● ASSIGNED TASK: If a line comes after the one containing "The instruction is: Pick", leave it out; copy every line before it, and that line too, exactly as written, starting from the first line of the entries.

(Extracted records)
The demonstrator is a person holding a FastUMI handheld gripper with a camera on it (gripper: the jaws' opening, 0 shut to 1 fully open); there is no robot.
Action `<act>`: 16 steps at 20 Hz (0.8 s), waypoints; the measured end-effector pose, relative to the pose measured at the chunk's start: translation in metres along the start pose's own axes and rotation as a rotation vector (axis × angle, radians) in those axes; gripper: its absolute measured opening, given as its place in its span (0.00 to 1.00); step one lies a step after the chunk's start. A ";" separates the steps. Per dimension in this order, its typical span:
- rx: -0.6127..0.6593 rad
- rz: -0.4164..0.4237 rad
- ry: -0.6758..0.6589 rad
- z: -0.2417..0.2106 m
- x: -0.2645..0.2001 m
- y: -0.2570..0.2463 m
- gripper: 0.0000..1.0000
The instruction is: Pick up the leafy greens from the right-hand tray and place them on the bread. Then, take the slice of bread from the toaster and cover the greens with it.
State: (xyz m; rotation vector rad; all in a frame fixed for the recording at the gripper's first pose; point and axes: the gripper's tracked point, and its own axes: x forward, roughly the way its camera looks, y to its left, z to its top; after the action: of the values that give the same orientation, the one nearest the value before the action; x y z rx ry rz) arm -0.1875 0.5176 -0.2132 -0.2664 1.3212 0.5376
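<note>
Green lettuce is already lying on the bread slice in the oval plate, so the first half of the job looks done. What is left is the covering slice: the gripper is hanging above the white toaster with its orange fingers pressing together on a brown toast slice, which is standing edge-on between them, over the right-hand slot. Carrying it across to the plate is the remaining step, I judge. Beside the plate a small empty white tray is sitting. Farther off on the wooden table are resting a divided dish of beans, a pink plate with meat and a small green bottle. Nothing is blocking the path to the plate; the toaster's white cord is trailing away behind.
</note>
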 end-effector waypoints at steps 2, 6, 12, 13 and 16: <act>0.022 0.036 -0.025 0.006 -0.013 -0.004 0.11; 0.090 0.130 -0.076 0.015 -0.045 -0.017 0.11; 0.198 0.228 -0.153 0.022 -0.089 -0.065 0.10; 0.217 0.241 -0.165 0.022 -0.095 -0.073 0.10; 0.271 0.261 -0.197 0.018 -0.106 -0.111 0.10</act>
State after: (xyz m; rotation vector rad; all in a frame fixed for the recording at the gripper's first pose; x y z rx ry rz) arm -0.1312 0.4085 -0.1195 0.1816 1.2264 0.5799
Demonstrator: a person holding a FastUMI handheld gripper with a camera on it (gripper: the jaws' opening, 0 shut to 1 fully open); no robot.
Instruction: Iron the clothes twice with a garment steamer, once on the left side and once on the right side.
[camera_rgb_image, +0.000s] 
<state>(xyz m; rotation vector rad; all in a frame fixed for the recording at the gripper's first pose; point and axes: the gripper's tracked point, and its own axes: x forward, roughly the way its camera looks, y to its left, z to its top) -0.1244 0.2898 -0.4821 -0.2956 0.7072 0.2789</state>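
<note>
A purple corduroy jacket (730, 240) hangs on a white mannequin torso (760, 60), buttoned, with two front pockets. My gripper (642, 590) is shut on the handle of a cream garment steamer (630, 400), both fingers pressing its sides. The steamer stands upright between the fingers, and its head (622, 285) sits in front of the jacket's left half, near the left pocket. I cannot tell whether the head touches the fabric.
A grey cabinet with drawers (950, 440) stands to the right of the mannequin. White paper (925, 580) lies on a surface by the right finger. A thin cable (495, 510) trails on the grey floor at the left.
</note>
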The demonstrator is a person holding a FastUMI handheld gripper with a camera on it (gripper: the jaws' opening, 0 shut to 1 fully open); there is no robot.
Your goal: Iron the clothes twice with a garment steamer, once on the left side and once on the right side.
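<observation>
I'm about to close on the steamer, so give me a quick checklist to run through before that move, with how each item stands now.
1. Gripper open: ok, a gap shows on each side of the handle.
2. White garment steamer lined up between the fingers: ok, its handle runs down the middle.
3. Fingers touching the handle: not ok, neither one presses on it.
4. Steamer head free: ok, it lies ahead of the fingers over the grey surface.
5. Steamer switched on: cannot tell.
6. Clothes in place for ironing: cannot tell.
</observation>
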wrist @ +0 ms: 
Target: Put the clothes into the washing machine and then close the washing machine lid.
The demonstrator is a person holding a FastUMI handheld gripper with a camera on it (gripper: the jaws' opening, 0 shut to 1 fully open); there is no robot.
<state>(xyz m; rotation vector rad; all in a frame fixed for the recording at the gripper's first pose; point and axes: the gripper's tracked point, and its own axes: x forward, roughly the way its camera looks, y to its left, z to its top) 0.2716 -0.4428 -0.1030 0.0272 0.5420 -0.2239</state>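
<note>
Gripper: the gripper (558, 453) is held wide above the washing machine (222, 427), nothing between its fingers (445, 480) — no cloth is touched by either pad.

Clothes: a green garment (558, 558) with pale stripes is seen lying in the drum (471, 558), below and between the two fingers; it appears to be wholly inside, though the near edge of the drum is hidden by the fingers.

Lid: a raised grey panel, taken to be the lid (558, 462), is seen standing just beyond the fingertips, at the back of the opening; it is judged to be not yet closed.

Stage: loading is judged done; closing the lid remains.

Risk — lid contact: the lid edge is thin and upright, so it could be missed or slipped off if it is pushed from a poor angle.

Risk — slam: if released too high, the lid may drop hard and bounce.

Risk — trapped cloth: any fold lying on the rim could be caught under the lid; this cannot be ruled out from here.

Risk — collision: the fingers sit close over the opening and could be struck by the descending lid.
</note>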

● SOLVED PROBLEM:
The demonstrator is a person holding a FastUMI handheld gripper with a camera on it (gripper: the jaws' opening, 0 shut to 1 fully open); there is no robot.
Action `<act>`: 16 steps at 20 Hz (0.8 s), waypoints; the measured end-effector pose, relative to the pose measured at the chunk's start: translation in metres along the start pose's own axes and rotation as a rotation vector (axis × angle, radians) in those axes; gripper: its absolute measured opening, given as its place in its span (0.00 to 1.00); step one lies a step after the chunk's start. A ";" separates the steps. Per dimension in this order, its typical span:
- rx: -0.6127..0.6593 rad
- rz: -0.4164..0.4237 rad
- ry: -0.6758..0.6589 rad
- z: -0.2417..0.2106 m
- x: -0.2645..0.2001 m
- y: -0.2570..0.2463 m
- gripper: 0.0000..1.0000
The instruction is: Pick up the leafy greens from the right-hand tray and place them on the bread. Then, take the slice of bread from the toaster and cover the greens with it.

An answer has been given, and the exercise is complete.